Longlining: the new phishing attack targeting businesses

Davey Winder reveals the latest style of phishing attack, "longlining"

Davey Winder
8 Jul 2013

Targeted spear-phishing and traditional mail-bombing attacks are merging to create yet another new genre in the email scam game – longlining.

This name isn’t simply another fishing pun, but rather a literal description of how this technique works.

Longline fishing is a commercial practice that employs a single line several miles long, baited with thousands of individual hooks. Longline phishing gets around traditional security systems by a process of "mass customisation", employing a rapid bombardment of thousands of uniquely targeted messages.

Many security gateway filters will be looking for identical or similar messages from a single source, so they won’t detect a longline attack, the messages of which have widely differing subject lines, content and, most importantly, originating IP addresses.

This multiple-hook analogy applies to the body content of the messages themselves, which will contain multiple variations of the embedded malware target URL, the ultimate destination of which will almost always be a trusted site that’s been compromised in some way (which helps evade reputational filtering on the URL).

Think of longlining as a parallel phishing delivery system and you’re in the right ballpark.

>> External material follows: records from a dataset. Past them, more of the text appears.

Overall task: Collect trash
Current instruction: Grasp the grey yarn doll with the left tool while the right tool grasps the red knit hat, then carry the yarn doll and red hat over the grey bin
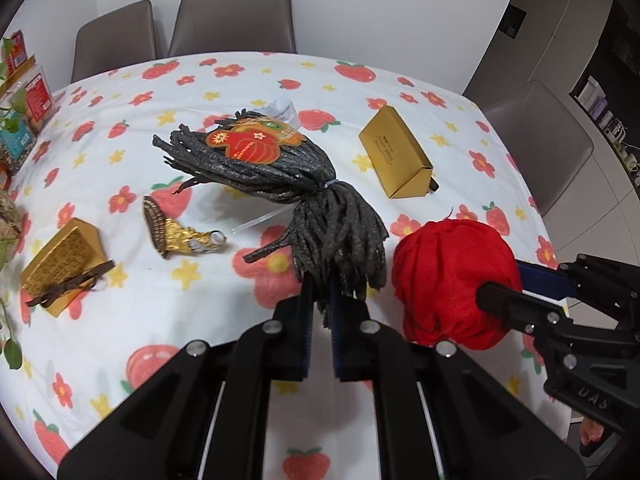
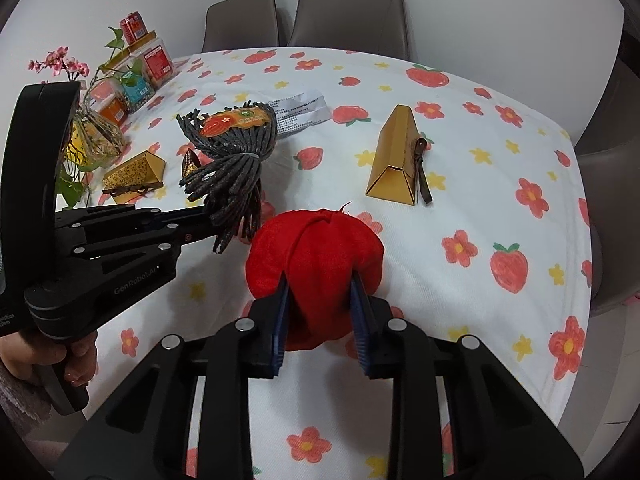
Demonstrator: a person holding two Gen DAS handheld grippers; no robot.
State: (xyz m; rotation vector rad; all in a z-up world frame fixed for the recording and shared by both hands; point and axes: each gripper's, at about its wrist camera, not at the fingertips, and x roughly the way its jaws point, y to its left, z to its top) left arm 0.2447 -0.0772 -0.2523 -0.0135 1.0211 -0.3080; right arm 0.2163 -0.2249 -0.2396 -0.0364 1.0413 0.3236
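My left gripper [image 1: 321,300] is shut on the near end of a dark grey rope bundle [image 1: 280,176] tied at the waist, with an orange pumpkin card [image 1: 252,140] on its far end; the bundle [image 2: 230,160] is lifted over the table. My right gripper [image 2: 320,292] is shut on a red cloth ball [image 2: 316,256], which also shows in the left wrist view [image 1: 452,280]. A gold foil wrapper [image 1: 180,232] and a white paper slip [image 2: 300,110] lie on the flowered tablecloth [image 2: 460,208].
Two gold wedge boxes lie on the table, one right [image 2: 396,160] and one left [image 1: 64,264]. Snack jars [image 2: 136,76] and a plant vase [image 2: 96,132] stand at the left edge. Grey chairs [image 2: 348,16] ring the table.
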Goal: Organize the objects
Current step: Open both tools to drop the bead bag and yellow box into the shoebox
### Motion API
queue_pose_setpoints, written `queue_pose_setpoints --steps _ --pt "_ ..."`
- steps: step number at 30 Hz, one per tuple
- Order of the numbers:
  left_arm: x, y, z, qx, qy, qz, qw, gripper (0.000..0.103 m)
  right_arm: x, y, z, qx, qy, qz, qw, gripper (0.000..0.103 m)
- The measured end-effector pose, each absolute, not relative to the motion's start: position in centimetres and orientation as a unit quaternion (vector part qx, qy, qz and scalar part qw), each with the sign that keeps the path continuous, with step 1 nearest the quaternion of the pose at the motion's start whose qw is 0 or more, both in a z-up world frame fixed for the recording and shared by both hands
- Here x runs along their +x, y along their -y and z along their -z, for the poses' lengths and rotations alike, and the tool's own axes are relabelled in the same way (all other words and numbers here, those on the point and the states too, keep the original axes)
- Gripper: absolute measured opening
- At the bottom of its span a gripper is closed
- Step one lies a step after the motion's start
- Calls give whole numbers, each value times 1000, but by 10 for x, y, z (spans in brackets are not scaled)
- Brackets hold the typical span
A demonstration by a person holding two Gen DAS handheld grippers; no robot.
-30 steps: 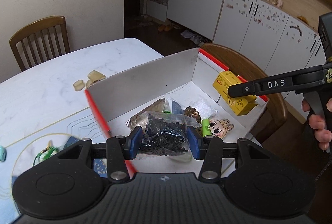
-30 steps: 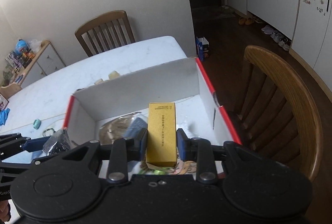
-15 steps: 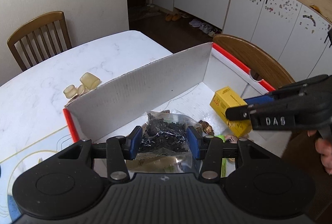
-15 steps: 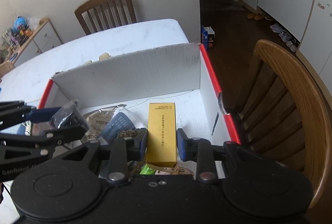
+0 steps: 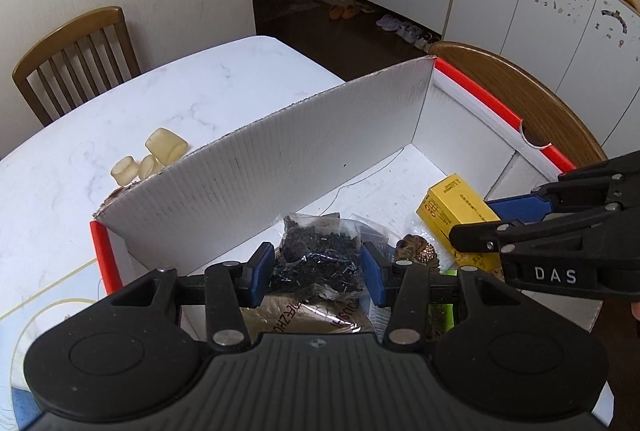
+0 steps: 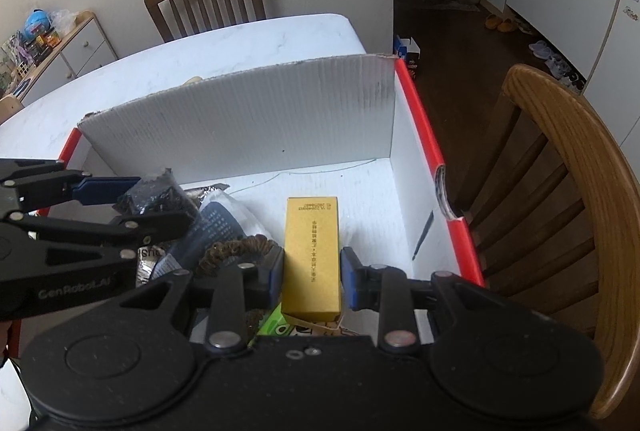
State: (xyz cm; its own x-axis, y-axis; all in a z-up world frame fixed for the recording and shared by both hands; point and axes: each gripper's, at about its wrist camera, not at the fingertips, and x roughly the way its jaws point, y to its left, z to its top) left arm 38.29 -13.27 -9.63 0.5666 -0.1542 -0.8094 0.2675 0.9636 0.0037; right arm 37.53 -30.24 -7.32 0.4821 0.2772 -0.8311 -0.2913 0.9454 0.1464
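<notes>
We have two things in hand over the white cardboard box (image 5: 280, 167). The left gripper (image 5: 316, 273) has its jaws closed on a clear bag of small black parts (image 5: 318, 255), held above the box's left half. The right gripper (image 6: 312, 271) has a yellow carton (image 6: 312, 251) between its jaws; the left pad looks to press on it, but a thin gap shows at the right pad, so we cannot tell whether the grip is firm or loosening.

We judge the step to be setting both down inside the box. To do it well, we should lower each until it rests on something before parting the jaws, and keep the two grippers apart, since they are near one another. The bare white floor toward the far right corner looks the best spot for the carton.

The bag is soft, crinkly film over loose, gritty pieces; it will likely sag and slump when let go. The carton is a rigid, smooth, long rectangular block with small print, and should lie flat. Beneath them lie a brown foil packet (image 5: 304, 315), a braided brown ring (image 6: 236, 251) and a green item (image 6: 276, 323).

The box has corrugated walls and red edges. It sits on a white marbled desk (image 5: 160, 103), where pale translucent cups (image 5: 152, 157) stand just beyond its far wall. Wooden chairs (image 6: 560, 191) stand around.
</notes>
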Motion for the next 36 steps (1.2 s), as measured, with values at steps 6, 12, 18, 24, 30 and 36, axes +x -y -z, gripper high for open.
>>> queue_pose_setpoints --steps 6,12,18,24,30,36 --pt "384 133 96 59 -451 116 883 47 379 303 75 -3 -485 -168 858 29" --pt "380 130 94 53 -447 110 886 65 378 306 72 0 -480 -173 860 30" --pt "374 127 89 51 -441 109 889 65 372 309 69 2 -477 -177 861 32" --pt "361 120 78 44 -428 113 896 65 363 312 60 6 -470 -184 863 40" --pt "345 108 63 28 -413 116 903 65 353 313 47 13 -459 -189 868 45" --pt "327 90 50 18 -397 115 910 65 338 311 33 15 -446 -195 874 45"
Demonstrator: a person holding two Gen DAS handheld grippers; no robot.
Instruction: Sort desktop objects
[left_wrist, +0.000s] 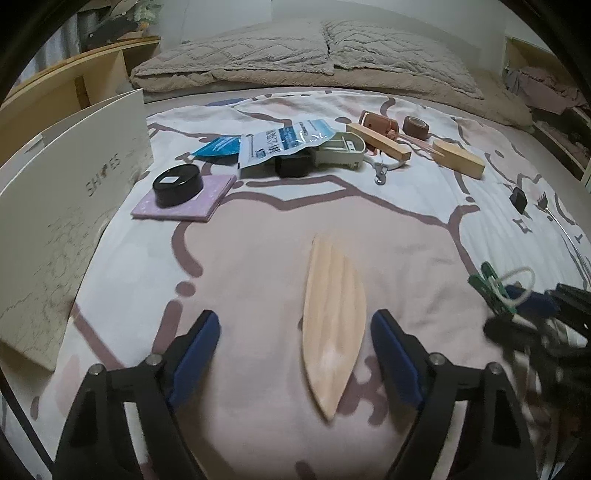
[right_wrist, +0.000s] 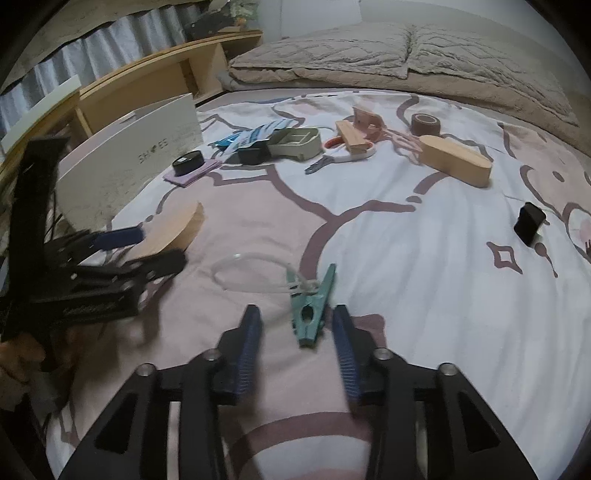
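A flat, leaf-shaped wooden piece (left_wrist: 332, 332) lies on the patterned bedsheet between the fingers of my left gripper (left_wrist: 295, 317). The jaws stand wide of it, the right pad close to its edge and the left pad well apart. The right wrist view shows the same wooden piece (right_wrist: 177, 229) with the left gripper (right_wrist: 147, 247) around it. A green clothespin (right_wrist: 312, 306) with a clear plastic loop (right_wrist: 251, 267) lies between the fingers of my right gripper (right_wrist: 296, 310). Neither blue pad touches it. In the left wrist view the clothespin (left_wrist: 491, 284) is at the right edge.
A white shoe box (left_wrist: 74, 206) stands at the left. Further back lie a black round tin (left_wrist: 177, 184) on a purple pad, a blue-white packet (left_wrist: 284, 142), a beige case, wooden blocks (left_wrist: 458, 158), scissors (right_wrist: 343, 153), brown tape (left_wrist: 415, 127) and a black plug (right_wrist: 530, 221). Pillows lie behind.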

Armed with the capability to send hundreds of thousands of these malicious URL hooks in a matter of hours, plus the ability to bypass many corporate gateway filtering systems, the bad guys increase their chance of exploiting a zero-day vulnerability before the IT department has been able to patch it.

I’ve heard longlining described as "combining the effectiveness of spear-phishing with the speed and scale of a virus attack" – and that scares me, even if it doesn’t scare you.

It would certainly encourage me to make sure my IT security education programme was up to date.